The Russian desert is evergreen spruce and pine forests, silvery smoothly flowing rivers, various lakes, the blue surface of which is quiet or agitated by the summer wind or frozen in winter.

The ancient ascetic could only see the endless desert full of mysterious power, feel the abrupt change of fiery hot days into cool nights, watch the sudden onset of darkness of the African night with all its magic of the star-studded sky.

How different is the world in which the ancient Russian hermit lived! Before his eyes stood the dark wall of scaffolding that surrounded him, leaving only a piece of bright sky above. White birch trunks at the edges of the forest or in the clearings and along the banks of the rivers slightly softened the gloomy tone of this northern landscape. Countless swamps stretched everywhere, swamps and lakes hindered the passage.

The hermit did not know the silence of the eastern desert. During the long hours of solitary prayer, which he spent standing or prostrating, his ear caught various rustles coming from the depths of the forests, the creaking of trunks during the frosty winter, the ringing of streams in the springtime, the cry of night birds at dusk or on bright summer nights, and the cracking of branches under the foot of a walking animal.

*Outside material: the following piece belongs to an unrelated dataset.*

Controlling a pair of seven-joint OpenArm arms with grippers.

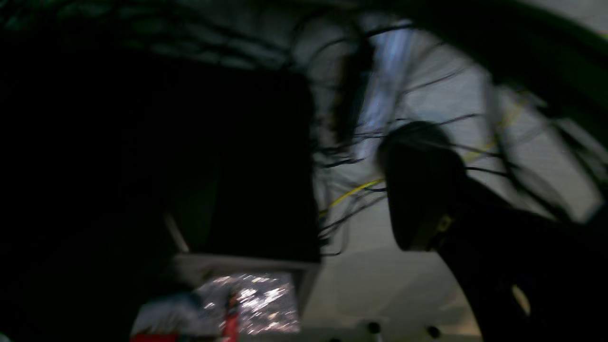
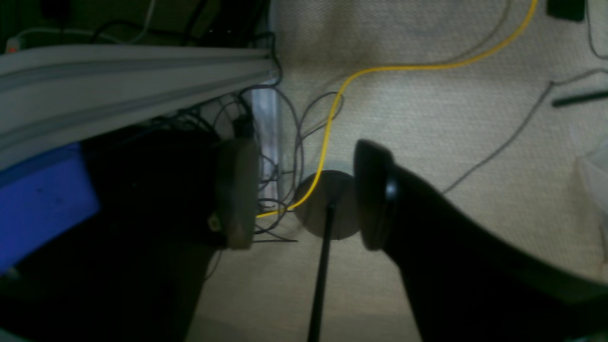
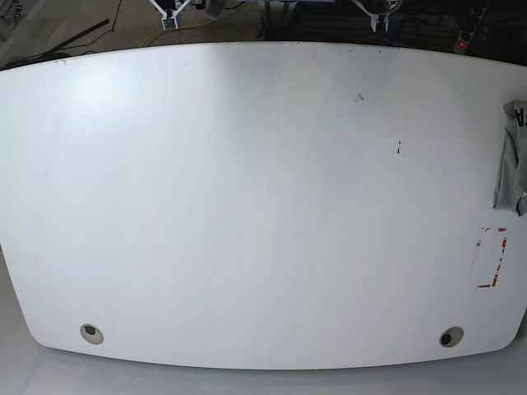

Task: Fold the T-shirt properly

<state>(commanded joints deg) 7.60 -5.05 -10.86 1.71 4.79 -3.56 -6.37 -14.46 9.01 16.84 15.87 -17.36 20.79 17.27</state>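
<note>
The heather-grey T-shirt (image 3: pixel 515 156) lies bunched at the far right edge of the white table (image 3: pixel 247 206), partly cut off by the frame. Neither arm shows in the base view. In the right wrist view my right gripper (image 2: pixel 304 194) is open with nothing between its fingers (image 2: pixel 375 194). It hangs beside the table rim, looking down at the carpet. The left wrist view is dark and blurred. There my left gripper (image 1: pixel 351 190) seems open, with one dark finger (image 1: pixel 418 190) apart from the dark mass on the left and nothing held. No T-shirt appears in either wrist view.
Two round cable holes (image 3: pixel 91 333) (image 3: pixel 450 336) sit near the table's front edge. A red-and-white marking (image 3: pixel 492 257) lies at the right. On the carpet are a yellow cable (image 2: pixel 332 114), dark cables, and a round stand base (image 2: pixel 327 204). A blue object (image 2: pixel 42 199) sits under the table rim (image 2: pixel 118 80).
</note>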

And — the eternal noise of the peaks, like a low organ sound...

In contrast to the impressive beauty of the eastern deserts or the Syrian mountains, Russian nature is full of sadness and sorrow. It does not promise the hermit mystical pleasure. The uniform change of seasons, slow dying and the invariable rebirth of nature call him to calm and even work and endure all difficulties. His work – prayer, humility, fasting and renunciation of the world – is the main means of Russian asceticism. The ascetic understands the rebirth of nature from winter shackles as a semblance of his own liberation from sins, as a second birth for eternal life in God.